My biggest problem with the paper is the lack of novelty: Using gradient norms instead of activation magnitudes has already been proposed (see weaknesses). Therefore, I would require an exceptionally thorough evaluation using strong baselines or novel insights into RL training dynamics to recommend acceptance. While there are some interesting insights (neuron learning capacity loss is irreversible), overall, I find the evaluation to be lacking: ReDo does not work well outside NatureCNNAtari, which is known (see weaknesses), and the baselines are weak. For me to move to an accept, the paper would need to benchmark against more baselines (see weaknesses) and uncover more about gradient behavior during RL training. As it stands now, the contribution is just too incremental for a NeurIps paper.

Strengths

  • Clear writing and thorough explanations. Easy to understand.
  • Using gradient norms instead of activations is a natural extension of ReDo.
  • Great presentation including high-quality figures.
  • ReGraMa introduces two new hyperparameters, but the authors show convincingly that their settings work broadly.
  • Code is provided.

Weaknesses

  • The paper's central idea (use gradient norms instead of activations) has been developed before as "gradient dormancy" measure for variable-strength Shrink & Perturb resets [1]. Therefore, I cannot consider this a novel contribution of the author's paper.
  • The baselines are weak. The authors only benchmark against ReDo, which is known to not work well outside of the NatureCNN-Atari regime ([2], see Figure 12 in the Appendix). For the included benchmarks, there should be more baselines (not all are needed): Full resets (as BRO includes them), Plasticity Injection (also no catastrophic forgetting), and resets according to [1].
  • I'm not convinced that ReGraMa provides that much of a benefit outside of ReLU-style activations (see Figures 12). When using TanH, which is most common for state-based continuous control, the benefits of ReGraMa are minimal over a vanilla baseline (Figure 12).
  • The authors claim that "Recent studies [Nauman et al., 2024b, Lee et al., 2025a] have shown that integrating residual modules into deep RL agents can significantly improve representation capability on complex visual tasks". BRO is not a pixel RL agent; this statement must be clarified.
  • The introduction mentions catastrophic forgetting as motivation to discard reset approaches, but then proceeds to not evaluate catastrophic forgetting at all. The paper only evaluates off-policy approaches, which mitigate catastrophic forgetting through their replay buffer. Therefore, I believe reset approaches to be a valid baseline for ReGraMa.
  • Sometimes the writing is rather verbose. For example, the introduction is rather lengthy.

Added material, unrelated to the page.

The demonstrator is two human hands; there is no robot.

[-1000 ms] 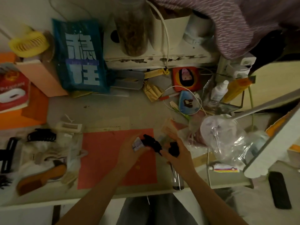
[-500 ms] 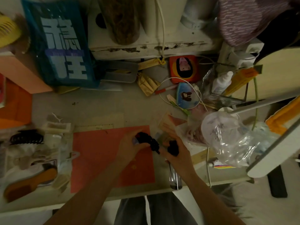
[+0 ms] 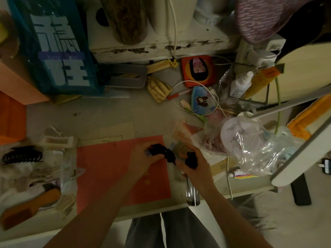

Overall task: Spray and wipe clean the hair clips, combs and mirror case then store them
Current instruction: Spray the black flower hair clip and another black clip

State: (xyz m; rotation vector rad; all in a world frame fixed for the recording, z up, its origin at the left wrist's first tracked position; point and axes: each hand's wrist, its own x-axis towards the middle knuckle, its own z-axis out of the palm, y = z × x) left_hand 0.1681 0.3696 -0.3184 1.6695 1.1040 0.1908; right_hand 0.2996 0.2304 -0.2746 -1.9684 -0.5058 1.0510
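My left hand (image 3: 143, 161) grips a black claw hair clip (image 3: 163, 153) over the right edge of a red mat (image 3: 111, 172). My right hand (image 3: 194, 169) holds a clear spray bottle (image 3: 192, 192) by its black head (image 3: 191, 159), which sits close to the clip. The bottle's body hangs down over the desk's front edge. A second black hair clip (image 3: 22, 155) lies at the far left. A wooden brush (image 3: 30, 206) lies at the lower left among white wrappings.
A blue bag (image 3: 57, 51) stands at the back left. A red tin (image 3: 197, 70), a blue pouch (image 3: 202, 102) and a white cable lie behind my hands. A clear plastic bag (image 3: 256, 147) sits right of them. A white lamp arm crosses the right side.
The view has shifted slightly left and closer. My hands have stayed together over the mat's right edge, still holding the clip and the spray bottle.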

[1] Ji, Tianying, et al. "Ace: Off-policy actor-critic with causality-aware entropy regularization." (2024).

[2] Nauman, Michal, et al. "Overestimation, overfitting, and plasticity in actor-critic: the bitter lesson of reinforcement learning." (2024).

问题

  • How dependent is ReGrama on different optimizers? I assume the experiments use Adam, but this is not stated anywhere in the paper.
  • How does ReGraMa interact with parameter regularization, such as weight decay or L2 init [3]?

[3] Kumar, Saurabh, Henrik Marklund, and Benjamin Van Roy. "Maintaining plasticity in continual learning via regenerative regularization." (2023).

局限性

Yes.

最终评判理由

The authors have addressed all my concerns regarding the evaluation in their rebuttal. Therefore, I raise my score by one. During the rebuttal, the authors highlighted their conceptual contributions. However, I still believe that ACE has previously developed the main fundamental insights behind gradient-based reset approaches. In my eyes, this work provides an interesting, but ultimately limited extension to ACE's findings. Thus, I cannot recommend acceptance.

格式问题

None.

作者回复

Thank you for your thoughtful review and detailed feedback! We carefully considered your suggestions and conducted additional experiments and analyses to address your concerns. Below we respond to each point.

Weaknesses

W1: The paper's central idea has been developed before as "gradient dormancy" measure for variable-strength Shrink & Perturb resets in ACE. Therefore, I cannot consider this a novel contribution of the author's paper.

Thank you for highlighting this relevant prior work! After a detailed comparison and new empirical analysis, we believe our contribution remains novel and significant. We have added a discussion of similarities and differences between ACE and our work to the revised manuscript.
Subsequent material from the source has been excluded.